**Task requirements**
Reproduce, from the lines below, exactly the stretch that begins at the line containing "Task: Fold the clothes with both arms" and ends at the line containing "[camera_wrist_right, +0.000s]", both included.

[Excerpted data — start]

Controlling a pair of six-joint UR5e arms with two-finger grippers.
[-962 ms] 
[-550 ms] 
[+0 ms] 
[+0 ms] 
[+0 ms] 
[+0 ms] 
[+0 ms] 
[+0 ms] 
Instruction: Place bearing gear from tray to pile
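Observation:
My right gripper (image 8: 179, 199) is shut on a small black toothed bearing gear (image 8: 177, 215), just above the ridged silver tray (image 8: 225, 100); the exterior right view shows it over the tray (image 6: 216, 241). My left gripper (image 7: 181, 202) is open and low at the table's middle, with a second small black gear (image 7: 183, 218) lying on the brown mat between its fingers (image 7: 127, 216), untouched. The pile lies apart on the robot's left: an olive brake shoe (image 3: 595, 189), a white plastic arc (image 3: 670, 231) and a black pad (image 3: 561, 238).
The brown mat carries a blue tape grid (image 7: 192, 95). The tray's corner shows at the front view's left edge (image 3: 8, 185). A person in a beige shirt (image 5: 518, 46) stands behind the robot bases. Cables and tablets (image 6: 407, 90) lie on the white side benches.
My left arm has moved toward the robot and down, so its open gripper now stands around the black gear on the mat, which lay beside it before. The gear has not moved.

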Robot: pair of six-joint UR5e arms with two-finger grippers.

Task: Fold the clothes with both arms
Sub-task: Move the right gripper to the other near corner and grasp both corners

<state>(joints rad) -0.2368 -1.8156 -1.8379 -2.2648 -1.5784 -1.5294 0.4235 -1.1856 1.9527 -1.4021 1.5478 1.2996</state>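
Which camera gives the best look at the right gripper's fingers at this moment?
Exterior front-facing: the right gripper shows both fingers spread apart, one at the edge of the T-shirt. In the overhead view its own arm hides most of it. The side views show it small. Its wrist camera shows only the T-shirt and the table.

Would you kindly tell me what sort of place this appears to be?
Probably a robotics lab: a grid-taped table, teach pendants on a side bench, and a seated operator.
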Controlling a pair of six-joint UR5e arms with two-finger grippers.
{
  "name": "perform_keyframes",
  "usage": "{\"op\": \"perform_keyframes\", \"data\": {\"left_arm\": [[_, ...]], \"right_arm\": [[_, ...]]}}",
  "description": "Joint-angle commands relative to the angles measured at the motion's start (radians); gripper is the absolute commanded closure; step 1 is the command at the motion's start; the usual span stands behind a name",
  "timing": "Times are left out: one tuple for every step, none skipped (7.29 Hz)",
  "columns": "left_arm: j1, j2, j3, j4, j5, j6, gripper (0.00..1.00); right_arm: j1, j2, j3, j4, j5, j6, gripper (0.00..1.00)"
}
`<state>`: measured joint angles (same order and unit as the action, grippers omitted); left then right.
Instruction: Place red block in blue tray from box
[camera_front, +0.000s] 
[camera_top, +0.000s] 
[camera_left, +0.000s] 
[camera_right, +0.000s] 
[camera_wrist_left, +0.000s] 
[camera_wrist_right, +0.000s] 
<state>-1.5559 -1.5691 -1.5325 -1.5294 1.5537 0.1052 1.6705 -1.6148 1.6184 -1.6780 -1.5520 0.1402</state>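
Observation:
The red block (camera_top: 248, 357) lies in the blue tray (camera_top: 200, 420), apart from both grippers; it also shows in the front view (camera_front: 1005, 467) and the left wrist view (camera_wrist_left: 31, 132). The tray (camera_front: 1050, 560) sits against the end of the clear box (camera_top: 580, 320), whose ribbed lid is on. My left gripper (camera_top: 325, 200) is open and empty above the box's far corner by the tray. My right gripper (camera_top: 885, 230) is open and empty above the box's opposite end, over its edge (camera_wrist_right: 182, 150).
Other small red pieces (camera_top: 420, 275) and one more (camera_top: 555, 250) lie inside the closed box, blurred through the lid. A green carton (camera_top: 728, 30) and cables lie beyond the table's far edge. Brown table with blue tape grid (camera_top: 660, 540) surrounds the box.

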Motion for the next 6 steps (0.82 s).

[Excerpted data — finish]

**Solution to the exercise**
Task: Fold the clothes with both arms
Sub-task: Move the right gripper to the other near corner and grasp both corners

<state>(joints rad) -0.2368 -1.8156 -1.8379 -2.2648 -1.5784 -1.5294 0.4235 -1.1856 1.9527 -1.4021 1.5478 1.2996</state>
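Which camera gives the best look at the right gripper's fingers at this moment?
Exterior front-facing: the right gripper shows both fingers spread apart, one at the edge of the T-shirt. In the overhead view its own arm hides most of it. The side views show it small. Its wrist camera shows only the T-shirt and the table.

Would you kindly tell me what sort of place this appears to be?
Probably a robotics lab: a grid-taped table, teach pendants on a side bench, and a seated operator.
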Controlling a pair of six-joint UR5e arms with two-finger grippers.
{
  "name": "perform_keyframes",
  "usage": "{\"op\": \"perform_keyframes\", \"data\": {\"left_arm\": [[_, ...]], \"right_arm\": [[_, ...]]}}",
  "description": "Joint-angle commands relative to the angles measured at the motion's start (radians); gripper is the absolute commanded closure; step 1 is the command at the motion's start; the usual span stands behind a name",
  "timing": "Times are left out: one tuple for every step, none skipped (7.29 Hz)",
  "columns": "left_arm: j1, j2, j3, j4, j5, j6, gripper (0.00..1.00); right_arm: j1, j2, j3, j4, j5, j6, gripper (0.00..1.00)"
}
`<state>`: measured joint angles (same order and unit as the action, grippers omitted); left then right.
Instruction: Place red block in blue tray from box
[camera_front, +0.000s] 
[camera_top, +0.000s] 
[camera_left, +0.000s] 
[camera_right, +0.000s] 
[camera_wrist_left, +0.000s] 
[camera_wrist_right, +0.000s] 

Here is where the answer stops.